The average blog age (the number of days that the blog has been in existence) is about 228 days, which shows a real commitment to blogging. However, bloggers of this type average only 12 posts per month, meaning that their posting habits are generally dedicated but infrequent.

The Middle Authority Group (10-99 blogs linking in the last 6 months)

This contrasts somewhat with the second group, which enjoys an average age not much older than the first at 260 days and which posts 50% more frequently than the first. There is a clear correlation between posting volume and Technorati authority ranking.

The High Authority Group (100-499 blogs linking in the last 6 months)

The third group represents a decided shift in blog age while not blogging much more frequently than the last. In keeping with the theme of the maturation of the blogosphere, it seems evident that many of these bloggers were previously in category two and have grown in authority organically over time. In other words, sheer dedication pays off over time.

The Very High Authority Group (500 or more blogs linking in the last 6 months)

In the final group we see what might be considered the blogging elite. This group, which represents more than 4,000 blogs, exhibits a radical shift in post frequency as well as blog age. Bloggers of this type have been at it longer – a year and a half on average – and post nearly twice a day, an increase in posting volume of over 100% from the previous group. Many of the blogs in this category, in fact, are about as old as Technorati and we’ve grown up together. Some of these are full-fledge professional enterprises that post many, many times per day and behave increasingly like our friends in the mainstream media. As has been widely reported, the impact of these bloggers on our cultures and democracies is increasingly dramatic.

A note on Ranking

For those of you who are new to Technorati's ranking systems, we establish a blog’s authority (or influence) by tracking the number of distinct blogs that link to it over the past 6 months. In this chart, we’ve looked at folks with at least 3 links or more and grouped them into four separate categories. In total, we’re looking at about 1.5 million blogs of the 57 million total. Even though I labeled the first group as the "Low Authority" group, given that these people are in the top 2% of all of the blogs that exist, the concept of "low" is purely in relation to the other groups above.

Blogging is Global

As we reported last quarter, English and Japanese remain the two most popular languages in the blogosphere. There were, however, some interesting shifts among those languages less well represented in the blogosphere. Holding steady in the number three spot is Chinese, although it has dipped slightly to 10% of the total posting volume. A notable change, however, is that Farsi has pushed its way into the top 10 languages in use in the blogosphere, bumping Dutch, which had held the number 10 spot over the last couple of quarters, into the number 11 spot.
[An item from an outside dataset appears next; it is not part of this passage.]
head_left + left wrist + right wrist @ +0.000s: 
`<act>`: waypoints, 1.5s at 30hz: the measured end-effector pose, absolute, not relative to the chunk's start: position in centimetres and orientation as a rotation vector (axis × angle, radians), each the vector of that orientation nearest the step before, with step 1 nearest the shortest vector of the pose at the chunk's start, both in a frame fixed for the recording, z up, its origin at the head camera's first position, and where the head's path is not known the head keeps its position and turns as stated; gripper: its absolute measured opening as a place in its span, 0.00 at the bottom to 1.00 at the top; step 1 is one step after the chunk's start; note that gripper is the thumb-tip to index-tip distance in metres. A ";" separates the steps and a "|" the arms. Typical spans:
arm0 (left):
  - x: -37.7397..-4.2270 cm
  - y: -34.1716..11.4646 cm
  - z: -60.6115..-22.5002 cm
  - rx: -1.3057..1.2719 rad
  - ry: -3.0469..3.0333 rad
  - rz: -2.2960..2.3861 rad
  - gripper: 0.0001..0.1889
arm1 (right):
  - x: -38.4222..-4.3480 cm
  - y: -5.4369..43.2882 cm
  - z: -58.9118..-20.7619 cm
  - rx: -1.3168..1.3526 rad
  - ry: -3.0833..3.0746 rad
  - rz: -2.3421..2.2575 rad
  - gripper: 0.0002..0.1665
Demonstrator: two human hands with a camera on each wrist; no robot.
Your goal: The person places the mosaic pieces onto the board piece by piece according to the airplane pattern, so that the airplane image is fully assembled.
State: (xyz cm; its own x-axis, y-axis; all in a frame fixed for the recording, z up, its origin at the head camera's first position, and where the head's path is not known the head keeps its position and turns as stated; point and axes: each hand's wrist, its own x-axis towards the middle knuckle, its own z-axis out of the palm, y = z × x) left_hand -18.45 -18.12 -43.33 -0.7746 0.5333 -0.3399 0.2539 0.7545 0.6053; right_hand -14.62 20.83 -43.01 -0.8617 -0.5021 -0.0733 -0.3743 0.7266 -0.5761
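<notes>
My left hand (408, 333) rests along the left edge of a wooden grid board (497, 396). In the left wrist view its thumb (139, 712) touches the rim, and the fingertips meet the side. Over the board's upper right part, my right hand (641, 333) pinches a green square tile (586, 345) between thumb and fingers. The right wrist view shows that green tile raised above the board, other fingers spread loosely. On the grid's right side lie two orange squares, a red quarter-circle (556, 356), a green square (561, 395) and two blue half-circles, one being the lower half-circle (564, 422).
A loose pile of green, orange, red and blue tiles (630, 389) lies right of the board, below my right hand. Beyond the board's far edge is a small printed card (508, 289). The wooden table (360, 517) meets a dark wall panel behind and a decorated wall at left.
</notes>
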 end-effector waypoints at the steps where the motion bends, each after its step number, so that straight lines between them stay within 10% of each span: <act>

It is important to note that some important caveats apply to this language data.

Slide0009-6

Posts by language by hour, shown below, looks very similar to last quarter.

Slide0010-3

We delved a little deeper to see if we could understand any other interesting per-language trends. If you look at the top 4 languages side-by-side and standardize them to their relative posting levels throughout the day, recognizable posting patterns by language begin to emerge. While Japanese and Chinese language posts have a daily pattern that indicate heavily localized posting, both English and Spanish language posts indicate more globalized posting patterns.

Interesting to see how much blogging goes on during work hours!

Slide0011-3

In Summary:

  • Technorati is now tracking more than 57 Million blogs.
  • Spam-, splog- and sping-fighting efforts at Technorati are paying dividends in terms of the reduction of garbage in our indexes, even if it does seem to impact overall growth rates.
  • Today, the blogosphere is doubling in size approximately every 230 days.
  • About 100,000 new weblogs were created each day, again down slightly quarter-over-quarter but probably due in part to spam fighting efforts.
  • About 4% of new splogs get past Technorati's filters, even if it is only for a few hours or days.
  • There is a strong correlation between the aging and post frequency of blogs and their authority and Technorati ranking.
  • The globalization of the blogosphere continues. Our data appears to show both English and Spanish languages are a more universal blog language than the other two most dominant language, Japanese and Chinese, which seem to be more regionally localized.
  • Coincident with a rise in blog posts about escalating Middle East tensions throughout the summer and fall, Farsi has moved into the top 10 languages of the blogosphere, indicating that blogging continues to play a critical role in debates about the important issues of our times.

As always, I'm very interested in your comments and feedback.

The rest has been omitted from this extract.